No fruit. The night before I was supposed to go back, I called to get my call time. There was a recording saying to call back after 9:00 p.m to make sure no times had changed. I called back at 10:30, and it still said to show up at 9 a.m. When I showed up I was told that at 9 p.m. the night before, they were informed that they only needed about 30 of the 100+ people booked. I of course silently wondered why the hell they didn’t change the recording then, but maintained my cooperative nonchalant facade. So they sent me home, but still paid me 2/3 of what I would have made had I actually worked. Ahh, my glamorous Hollywood lifestyle!


6 Responses

  1. Simon says:

    I hope strongly for more fruit-bearing on the second day. Yes indeed.

  2. MOM/Kathie says:

    I’m so PROUD!!!! I love you!

  3. CosmicAvatar says:

    That just sounds like another world.

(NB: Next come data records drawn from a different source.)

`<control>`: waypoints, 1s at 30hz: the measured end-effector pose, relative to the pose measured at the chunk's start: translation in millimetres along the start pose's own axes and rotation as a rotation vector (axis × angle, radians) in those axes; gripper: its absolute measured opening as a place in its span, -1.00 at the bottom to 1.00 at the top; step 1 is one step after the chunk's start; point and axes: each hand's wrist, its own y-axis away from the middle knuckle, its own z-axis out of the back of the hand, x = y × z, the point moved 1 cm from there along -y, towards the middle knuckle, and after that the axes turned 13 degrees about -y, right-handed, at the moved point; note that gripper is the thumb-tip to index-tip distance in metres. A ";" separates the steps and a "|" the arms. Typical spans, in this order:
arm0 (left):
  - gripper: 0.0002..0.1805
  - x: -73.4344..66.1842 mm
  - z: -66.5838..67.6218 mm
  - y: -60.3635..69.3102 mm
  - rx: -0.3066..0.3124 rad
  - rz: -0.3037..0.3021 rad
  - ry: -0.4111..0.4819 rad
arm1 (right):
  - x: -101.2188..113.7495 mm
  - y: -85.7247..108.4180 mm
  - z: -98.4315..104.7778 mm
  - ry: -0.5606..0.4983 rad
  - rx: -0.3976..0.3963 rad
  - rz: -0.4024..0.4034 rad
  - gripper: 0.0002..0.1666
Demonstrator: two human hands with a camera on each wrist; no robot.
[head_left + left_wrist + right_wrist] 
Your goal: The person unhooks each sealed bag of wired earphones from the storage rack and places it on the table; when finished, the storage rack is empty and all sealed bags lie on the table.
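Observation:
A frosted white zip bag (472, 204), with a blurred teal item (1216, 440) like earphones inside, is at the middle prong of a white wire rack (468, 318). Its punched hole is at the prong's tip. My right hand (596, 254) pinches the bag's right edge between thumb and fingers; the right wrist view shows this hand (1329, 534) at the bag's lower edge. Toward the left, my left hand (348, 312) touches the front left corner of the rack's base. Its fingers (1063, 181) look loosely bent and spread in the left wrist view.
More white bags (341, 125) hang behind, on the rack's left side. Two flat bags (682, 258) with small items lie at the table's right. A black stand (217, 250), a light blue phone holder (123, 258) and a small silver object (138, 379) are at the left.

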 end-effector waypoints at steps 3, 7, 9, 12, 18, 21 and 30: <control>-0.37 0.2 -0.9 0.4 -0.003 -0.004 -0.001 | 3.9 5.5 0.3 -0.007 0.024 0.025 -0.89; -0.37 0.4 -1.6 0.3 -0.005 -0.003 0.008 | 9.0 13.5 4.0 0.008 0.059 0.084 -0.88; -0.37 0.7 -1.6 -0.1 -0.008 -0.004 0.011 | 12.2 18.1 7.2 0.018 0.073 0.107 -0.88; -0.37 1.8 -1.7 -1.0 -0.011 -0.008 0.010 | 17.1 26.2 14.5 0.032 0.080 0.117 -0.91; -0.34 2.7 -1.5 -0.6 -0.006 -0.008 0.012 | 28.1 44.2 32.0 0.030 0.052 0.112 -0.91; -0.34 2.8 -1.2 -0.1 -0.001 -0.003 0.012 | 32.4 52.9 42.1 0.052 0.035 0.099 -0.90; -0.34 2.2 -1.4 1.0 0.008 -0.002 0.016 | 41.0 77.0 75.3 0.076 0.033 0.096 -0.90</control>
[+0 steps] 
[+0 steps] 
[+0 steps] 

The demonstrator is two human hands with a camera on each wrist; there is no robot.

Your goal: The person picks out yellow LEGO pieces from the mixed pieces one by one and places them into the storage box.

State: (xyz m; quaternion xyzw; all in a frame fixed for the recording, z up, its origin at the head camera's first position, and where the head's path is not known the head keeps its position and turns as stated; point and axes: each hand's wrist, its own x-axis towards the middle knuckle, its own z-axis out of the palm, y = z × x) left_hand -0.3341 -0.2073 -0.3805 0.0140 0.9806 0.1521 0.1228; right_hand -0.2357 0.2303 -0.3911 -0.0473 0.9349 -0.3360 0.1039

And you (possibly) made Mike Judge laugh! Way cool! I hope you do get on to the final cut, even if it is for a few measly seconds…

  4. Chainsaw says:

    This is exciting stuff!

  5. Eileen says:

    Fingers crossed that you at least get seen in the carnival scene. It’s all so exciting!

  6. Brad Mitchell says:

    I too was on set at the Palmer Auditorium in Austin.It is a completely “hurry up and wait”situation from beginning to end. I was called completely out of the blue to be used as a prison guard.I get up there(I live 125 miles from Austin–Victoria)and there is seven BIG guys for the TWO guards they were going to need. I did get chosen for the prison guard scene,Luke Wilson is telling Maya Rudolph to go back in the time machine and tell everybody to stay in school because everyone has become so stupid.I actually escort a prisoner behind Luke while he is talking to Maya.Mike Judge asked me to stay for an outside scene in the afternoon with Dax and Luke leaving the prison.I now become a police officer holding back a mob of reporters from getting to Luke(Joe Bowers)while he’s leaving.I would think this scene should make it to the screen since it is when Joe is leaving prison.I got called back about a week later to ‘stand in’ for another big guy (the Secret Service Thug). You get payed more to be a stand in .Don’t really know why. Got to watch the scene with the President(Terry Crews)and Luke in front of the White House .As of June 3 there is still 29 more days of shooting according to the itenirary that I was given.So you could still be called again.I’m out!